A final discussion challenged participants to consider whether and how they might use IJ in the future. Closing statements and farewells followed. Both sessions lasted for 1½ hours. The full focus group guide can be found in an online appendix.
Data analysis
To analyze the data, thematic analysis was used. This is a method for finding themes that emerge as important to the description of the phenomenon (Daly et al., 1997), through ‘careful reading and re-reading of the data’ (Rice and Ezzy, 1999: 258). The analysis is data-driven, and the coding is a recursive process (Braun and Clarke, 2006).
After a structured familiarization process by the lead researcher, a code list of major topics related to the RQs was generated. Data relevant to each code were collected while the coding set was inductively expanded through coding and recoding of data. This process matched the ‘scissor-and-sort’ technique (Stewart and Shemdasani, 2015).

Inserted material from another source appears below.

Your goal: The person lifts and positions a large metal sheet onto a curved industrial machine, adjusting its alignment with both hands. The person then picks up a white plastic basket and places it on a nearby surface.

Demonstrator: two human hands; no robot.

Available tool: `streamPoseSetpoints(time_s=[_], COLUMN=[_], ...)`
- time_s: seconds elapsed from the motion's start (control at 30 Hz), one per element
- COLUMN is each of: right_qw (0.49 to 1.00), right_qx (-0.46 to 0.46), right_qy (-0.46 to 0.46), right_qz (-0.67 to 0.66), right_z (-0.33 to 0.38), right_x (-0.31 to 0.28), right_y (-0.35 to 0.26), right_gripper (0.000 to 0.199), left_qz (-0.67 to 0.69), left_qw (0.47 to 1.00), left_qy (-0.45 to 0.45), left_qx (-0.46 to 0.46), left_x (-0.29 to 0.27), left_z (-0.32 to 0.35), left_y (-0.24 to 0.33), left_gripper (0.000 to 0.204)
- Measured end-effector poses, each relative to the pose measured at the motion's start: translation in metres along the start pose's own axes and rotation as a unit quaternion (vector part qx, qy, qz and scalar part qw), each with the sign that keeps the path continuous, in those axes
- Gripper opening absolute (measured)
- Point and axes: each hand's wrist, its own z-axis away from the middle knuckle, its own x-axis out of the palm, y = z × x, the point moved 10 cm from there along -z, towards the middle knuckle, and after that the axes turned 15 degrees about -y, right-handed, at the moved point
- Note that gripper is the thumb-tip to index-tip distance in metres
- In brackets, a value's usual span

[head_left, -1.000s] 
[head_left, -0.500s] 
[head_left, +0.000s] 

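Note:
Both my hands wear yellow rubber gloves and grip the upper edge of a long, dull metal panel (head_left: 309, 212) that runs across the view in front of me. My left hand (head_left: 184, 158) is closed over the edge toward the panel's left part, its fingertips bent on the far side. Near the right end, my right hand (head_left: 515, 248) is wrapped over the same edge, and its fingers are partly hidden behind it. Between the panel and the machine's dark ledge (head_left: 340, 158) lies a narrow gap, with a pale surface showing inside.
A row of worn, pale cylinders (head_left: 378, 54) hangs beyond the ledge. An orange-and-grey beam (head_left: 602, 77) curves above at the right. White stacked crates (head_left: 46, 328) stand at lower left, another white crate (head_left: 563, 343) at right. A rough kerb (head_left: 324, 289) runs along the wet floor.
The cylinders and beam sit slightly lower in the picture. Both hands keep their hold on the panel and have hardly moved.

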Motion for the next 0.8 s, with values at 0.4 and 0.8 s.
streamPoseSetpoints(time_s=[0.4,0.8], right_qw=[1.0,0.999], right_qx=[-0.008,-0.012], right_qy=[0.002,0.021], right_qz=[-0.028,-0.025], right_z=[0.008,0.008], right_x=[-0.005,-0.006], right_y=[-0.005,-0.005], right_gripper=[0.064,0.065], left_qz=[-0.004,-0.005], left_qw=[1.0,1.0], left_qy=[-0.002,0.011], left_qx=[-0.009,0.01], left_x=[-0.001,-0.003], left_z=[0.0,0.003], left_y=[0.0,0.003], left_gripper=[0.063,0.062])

When an existing code wasn’t sufficient to accommodate an existing theme or topic, a new one was created. The final list consisted of 24 relevant codes (see online appendix 2). These codes were analyzed and structured around the RQs (see online appendix 3). NVivo, a qualitative textual analysis software, was used for coding.
Results
In the following, the data for each RQ are presented using examples, descriptions, and quotes from the focus groups. Participants are referred to by a letter (A for members of the ‘non-com group’, B for the ‘com group’) and a number to differentiate participants from each other.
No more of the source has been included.